Abstract

A grammar is a set of functionally articulated rules that constrain semiotic (meaningful) behavior into ‘correct’ chains or syntagms. In certain grammatical ‘games,’ participants take turns to build cooperatively an intersubjective syntagm that, if well formed, outputs a normatively valued meaning. Such behaviors often support system structure. Such games demand a mature syntagmatic functionalism (envisioned by Ardener 1971b): Saussurean syntagmatic semiotics married to Malinowskian structural functionalism.

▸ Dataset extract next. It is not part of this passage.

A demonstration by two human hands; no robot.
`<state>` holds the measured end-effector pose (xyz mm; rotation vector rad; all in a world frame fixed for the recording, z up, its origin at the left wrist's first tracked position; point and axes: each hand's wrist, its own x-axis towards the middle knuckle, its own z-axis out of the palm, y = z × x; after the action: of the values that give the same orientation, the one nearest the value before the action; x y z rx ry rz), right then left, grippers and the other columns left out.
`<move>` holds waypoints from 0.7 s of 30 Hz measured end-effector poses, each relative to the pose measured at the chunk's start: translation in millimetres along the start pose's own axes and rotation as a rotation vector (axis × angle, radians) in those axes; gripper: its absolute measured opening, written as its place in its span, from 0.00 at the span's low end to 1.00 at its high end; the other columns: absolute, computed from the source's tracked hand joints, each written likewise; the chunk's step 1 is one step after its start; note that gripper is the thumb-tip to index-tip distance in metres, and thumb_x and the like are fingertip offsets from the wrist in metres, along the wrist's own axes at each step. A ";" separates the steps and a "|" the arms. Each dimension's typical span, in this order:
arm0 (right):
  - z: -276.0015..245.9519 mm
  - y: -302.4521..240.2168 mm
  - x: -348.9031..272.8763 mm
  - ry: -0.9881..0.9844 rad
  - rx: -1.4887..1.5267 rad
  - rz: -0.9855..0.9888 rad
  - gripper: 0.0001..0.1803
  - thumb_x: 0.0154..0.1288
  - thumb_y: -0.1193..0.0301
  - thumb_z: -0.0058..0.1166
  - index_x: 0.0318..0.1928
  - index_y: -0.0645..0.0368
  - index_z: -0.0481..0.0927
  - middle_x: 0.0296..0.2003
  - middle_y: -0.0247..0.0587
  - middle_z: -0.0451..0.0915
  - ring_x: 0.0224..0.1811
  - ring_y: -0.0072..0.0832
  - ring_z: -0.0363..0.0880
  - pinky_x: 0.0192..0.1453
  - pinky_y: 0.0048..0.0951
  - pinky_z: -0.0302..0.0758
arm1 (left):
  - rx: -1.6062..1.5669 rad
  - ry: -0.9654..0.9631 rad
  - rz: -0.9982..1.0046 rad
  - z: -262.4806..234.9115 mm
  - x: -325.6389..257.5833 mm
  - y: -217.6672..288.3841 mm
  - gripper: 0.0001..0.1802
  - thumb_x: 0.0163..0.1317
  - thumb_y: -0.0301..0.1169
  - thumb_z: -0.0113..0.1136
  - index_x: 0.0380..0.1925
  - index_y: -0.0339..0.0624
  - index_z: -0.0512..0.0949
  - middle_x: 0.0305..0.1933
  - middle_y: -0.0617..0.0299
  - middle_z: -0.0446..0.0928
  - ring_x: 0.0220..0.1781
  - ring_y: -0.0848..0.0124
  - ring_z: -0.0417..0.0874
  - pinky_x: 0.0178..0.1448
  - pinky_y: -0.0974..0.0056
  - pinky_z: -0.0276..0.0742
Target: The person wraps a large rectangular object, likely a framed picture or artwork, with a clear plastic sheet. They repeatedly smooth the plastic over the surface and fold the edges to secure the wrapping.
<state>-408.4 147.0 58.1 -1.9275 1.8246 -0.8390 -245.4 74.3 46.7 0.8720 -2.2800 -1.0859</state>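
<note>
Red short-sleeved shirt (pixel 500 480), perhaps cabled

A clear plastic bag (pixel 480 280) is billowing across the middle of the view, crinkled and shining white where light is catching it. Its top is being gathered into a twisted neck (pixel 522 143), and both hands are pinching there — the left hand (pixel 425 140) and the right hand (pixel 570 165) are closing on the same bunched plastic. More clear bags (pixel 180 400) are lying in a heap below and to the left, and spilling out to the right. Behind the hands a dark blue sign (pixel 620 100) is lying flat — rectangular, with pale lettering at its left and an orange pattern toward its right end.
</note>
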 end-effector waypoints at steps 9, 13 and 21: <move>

But the first component strand derailed into trendy non-science, and the second was rejected for political reasons. This paper 1) reviews the historical reasons for the missed opportunity; 2) examines the broad social universe of syntagmatic games; 3) proposes theory and methods to move syntagmatic functionalism forward; 4) illustrates by analyzing the hospitality game of Torguud nomadic herders in Mongolia; 5) explains how this grammar reproduces the Torguud economic/ecological adaptation; and 6) verbally models the selective pressures, acting on both context and content biases in gene-culture coevolution, and embedded in prestige/political processes, that likely cobbled this grammar together. Anthropologists need not choose anymore between totalizing theoretical perspectives or wall themselves inside competing silos; we may attempt a seamless articulation of semiotics, functionalism, thickly descriptive ethnography, and gene-culture (dual-inheritance) coevolutionary analysis—as Clifford Geertz hoped.